◆ THE TASK: Look through the data below, and copy each line that carries the word "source".

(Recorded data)
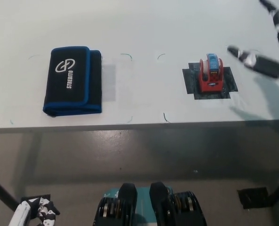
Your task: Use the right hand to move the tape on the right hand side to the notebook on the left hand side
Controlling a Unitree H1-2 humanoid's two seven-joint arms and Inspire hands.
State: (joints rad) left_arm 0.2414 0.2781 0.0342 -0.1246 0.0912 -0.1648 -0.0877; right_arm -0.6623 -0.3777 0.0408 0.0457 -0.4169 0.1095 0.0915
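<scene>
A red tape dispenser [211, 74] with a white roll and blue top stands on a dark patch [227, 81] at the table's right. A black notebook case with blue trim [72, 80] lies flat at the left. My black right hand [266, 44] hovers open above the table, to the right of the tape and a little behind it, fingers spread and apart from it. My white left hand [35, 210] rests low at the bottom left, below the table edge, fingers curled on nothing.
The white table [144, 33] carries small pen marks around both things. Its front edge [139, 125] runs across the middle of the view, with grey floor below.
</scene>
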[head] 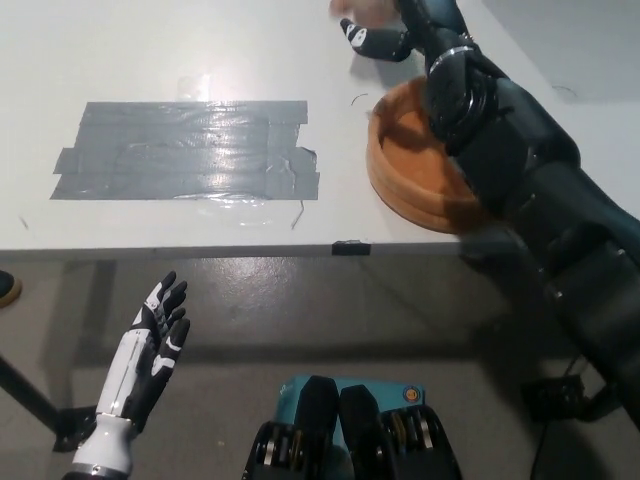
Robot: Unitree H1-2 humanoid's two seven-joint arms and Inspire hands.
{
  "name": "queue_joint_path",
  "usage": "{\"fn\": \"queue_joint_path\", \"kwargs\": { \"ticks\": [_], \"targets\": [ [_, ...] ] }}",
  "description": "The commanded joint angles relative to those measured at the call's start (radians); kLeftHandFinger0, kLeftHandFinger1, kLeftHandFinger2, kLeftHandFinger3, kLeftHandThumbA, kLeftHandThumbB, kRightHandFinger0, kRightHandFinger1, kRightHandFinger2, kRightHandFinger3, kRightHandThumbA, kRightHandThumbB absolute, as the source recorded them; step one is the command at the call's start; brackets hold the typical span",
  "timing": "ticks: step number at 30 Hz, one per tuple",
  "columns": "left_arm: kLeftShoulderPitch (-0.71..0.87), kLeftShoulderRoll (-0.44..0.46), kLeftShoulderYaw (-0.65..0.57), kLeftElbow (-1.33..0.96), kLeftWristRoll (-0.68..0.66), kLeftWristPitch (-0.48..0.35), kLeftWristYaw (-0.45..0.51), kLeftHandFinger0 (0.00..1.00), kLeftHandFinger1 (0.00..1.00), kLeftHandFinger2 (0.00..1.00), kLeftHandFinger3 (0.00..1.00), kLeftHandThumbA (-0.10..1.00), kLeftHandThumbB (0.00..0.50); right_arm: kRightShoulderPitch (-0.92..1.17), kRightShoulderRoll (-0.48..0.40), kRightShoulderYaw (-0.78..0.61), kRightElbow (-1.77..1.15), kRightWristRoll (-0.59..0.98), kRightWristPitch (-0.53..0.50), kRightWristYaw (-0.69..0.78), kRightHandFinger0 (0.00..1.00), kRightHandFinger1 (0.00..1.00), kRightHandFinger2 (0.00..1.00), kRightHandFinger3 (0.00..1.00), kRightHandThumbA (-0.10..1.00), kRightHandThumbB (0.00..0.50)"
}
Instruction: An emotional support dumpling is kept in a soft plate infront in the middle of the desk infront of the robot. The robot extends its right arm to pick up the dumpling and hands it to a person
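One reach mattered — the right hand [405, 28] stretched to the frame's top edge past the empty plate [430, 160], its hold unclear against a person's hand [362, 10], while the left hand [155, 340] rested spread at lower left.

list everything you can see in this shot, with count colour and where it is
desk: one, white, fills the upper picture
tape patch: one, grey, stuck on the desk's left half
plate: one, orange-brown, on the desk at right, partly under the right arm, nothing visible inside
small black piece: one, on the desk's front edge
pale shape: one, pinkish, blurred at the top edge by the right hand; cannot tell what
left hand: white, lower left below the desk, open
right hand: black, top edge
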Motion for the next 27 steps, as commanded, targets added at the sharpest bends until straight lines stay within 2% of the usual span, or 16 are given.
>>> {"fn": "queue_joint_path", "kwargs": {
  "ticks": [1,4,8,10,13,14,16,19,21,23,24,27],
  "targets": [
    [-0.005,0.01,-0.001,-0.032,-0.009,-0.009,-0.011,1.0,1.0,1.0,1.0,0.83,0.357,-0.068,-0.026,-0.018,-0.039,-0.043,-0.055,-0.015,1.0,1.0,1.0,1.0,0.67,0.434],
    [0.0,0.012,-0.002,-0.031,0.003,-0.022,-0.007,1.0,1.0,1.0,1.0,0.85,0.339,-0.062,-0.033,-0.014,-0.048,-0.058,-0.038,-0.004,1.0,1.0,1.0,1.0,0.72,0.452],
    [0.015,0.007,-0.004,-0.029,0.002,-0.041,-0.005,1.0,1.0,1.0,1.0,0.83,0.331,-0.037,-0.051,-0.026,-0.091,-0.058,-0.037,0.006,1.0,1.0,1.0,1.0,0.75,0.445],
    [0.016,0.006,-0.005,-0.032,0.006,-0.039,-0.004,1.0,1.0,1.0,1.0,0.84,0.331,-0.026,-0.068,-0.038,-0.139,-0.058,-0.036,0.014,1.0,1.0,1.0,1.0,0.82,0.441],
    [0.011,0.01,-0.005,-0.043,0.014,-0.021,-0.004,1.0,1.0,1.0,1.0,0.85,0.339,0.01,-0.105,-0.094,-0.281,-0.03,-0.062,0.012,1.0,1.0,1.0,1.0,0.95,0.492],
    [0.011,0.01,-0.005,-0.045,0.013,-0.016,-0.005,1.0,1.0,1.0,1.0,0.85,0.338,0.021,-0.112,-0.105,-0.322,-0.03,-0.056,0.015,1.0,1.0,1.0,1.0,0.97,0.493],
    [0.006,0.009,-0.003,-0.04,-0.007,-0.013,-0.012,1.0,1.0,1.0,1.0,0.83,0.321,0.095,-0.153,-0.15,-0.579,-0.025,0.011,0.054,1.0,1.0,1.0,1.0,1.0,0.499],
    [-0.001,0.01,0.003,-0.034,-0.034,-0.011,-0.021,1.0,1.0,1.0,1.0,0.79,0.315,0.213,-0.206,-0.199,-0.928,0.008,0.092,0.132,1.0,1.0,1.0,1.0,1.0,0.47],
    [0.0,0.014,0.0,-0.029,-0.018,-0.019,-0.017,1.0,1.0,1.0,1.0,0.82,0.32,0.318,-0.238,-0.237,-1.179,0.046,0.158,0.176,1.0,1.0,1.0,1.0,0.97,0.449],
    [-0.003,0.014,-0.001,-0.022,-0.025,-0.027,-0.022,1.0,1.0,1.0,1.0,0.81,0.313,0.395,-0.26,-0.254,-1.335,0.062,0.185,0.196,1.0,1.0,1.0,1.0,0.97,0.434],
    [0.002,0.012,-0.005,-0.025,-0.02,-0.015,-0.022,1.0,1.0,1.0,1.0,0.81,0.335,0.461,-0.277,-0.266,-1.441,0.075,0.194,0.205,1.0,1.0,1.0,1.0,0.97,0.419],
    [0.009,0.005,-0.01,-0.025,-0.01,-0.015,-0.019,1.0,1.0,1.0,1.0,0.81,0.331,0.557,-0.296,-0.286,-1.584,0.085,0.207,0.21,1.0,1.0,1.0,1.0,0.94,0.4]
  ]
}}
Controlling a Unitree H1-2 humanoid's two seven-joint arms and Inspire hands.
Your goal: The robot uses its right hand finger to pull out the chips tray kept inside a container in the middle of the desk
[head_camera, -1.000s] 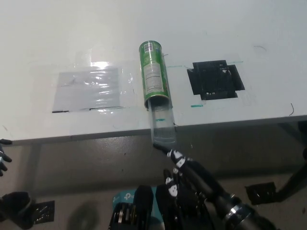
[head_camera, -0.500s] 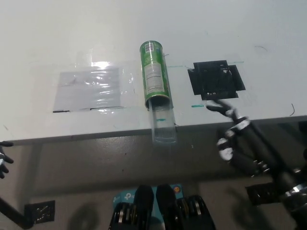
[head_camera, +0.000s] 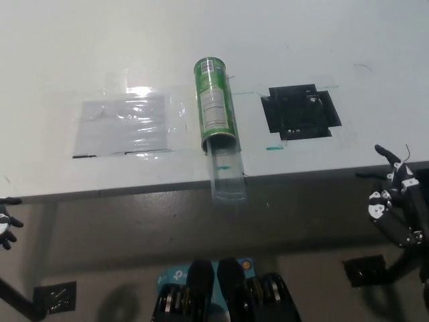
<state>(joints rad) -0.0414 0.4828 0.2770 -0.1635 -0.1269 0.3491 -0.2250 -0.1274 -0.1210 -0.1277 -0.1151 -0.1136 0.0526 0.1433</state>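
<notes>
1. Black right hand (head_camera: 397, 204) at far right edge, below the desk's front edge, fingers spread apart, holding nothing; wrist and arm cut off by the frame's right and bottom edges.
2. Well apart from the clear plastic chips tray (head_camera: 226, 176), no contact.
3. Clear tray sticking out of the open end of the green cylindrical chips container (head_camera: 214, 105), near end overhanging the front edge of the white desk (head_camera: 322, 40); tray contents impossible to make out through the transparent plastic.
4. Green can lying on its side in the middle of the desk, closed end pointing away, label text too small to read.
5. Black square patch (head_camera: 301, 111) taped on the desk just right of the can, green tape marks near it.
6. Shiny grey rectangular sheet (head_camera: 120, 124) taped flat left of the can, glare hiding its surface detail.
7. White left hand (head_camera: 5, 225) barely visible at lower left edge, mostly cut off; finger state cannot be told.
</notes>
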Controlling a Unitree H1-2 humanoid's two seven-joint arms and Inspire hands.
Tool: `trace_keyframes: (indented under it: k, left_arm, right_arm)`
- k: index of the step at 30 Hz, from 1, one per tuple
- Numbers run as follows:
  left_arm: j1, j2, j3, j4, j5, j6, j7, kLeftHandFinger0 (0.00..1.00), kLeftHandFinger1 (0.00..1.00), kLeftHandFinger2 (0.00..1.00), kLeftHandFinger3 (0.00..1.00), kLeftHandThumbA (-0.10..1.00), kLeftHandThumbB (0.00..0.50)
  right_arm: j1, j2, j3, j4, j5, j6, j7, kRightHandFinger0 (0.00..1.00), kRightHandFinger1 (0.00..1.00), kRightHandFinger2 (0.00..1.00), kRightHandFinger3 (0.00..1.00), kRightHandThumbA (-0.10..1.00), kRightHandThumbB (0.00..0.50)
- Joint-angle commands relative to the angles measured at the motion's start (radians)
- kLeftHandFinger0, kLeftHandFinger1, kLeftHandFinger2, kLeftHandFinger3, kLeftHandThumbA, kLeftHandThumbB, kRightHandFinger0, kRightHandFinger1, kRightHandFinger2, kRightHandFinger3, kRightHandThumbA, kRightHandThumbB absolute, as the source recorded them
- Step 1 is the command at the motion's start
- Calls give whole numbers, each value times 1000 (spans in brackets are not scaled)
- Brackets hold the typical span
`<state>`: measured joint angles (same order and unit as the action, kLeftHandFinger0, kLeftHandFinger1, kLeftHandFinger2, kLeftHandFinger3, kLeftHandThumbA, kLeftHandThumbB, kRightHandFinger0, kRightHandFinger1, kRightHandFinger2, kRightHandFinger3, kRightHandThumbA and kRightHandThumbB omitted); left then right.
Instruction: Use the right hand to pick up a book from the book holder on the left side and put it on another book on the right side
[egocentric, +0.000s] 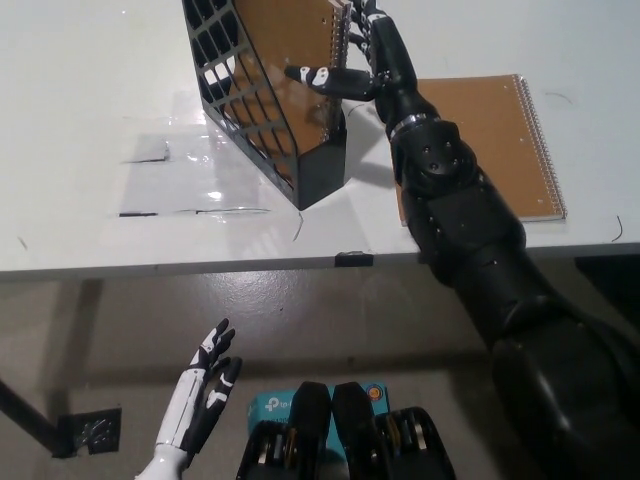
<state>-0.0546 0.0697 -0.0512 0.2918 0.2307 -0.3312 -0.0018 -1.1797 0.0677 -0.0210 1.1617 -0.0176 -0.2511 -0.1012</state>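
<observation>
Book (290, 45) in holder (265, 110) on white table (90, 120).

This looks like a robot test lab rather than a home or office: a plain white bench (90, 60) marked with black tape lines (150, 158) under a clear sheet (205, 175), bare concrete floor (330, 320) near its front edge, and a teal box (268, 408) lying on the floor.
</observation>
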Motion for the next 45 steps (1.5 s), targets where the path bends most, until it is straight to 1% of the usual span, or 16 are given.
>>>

◆ WORKED SOLUTION:
  "description": "The commanded joint angles relative to those measured at the call's start (radians); kLeftHandFinger0, kLeftHandFinger1, kLeftHandFinger2, kLeftHandFinger3, kLeftHandThumbA, kLeftHandThumbB, kRightHandFinger0, kRightHandFinger1, kRightHandFinger2, kRightHandFinger3, kRightHandThumbA, kRightHandThumbB absolute, as the source recorded them; step one is the command at the call's start; brackets hold the typical span",
- kLeftHandFinger0, kLeftHandFinger1, kLeftHandFinger2, kLeftHandFinger3, kLeftHandThumbA, kLeftHandThumbB, kRightHandFinger0, kRightHandFinger1, kRightHandFinger2, kRightHandFinger3, kRightHandThumbA, kRightHandThumbB absolute, as the source recorded them

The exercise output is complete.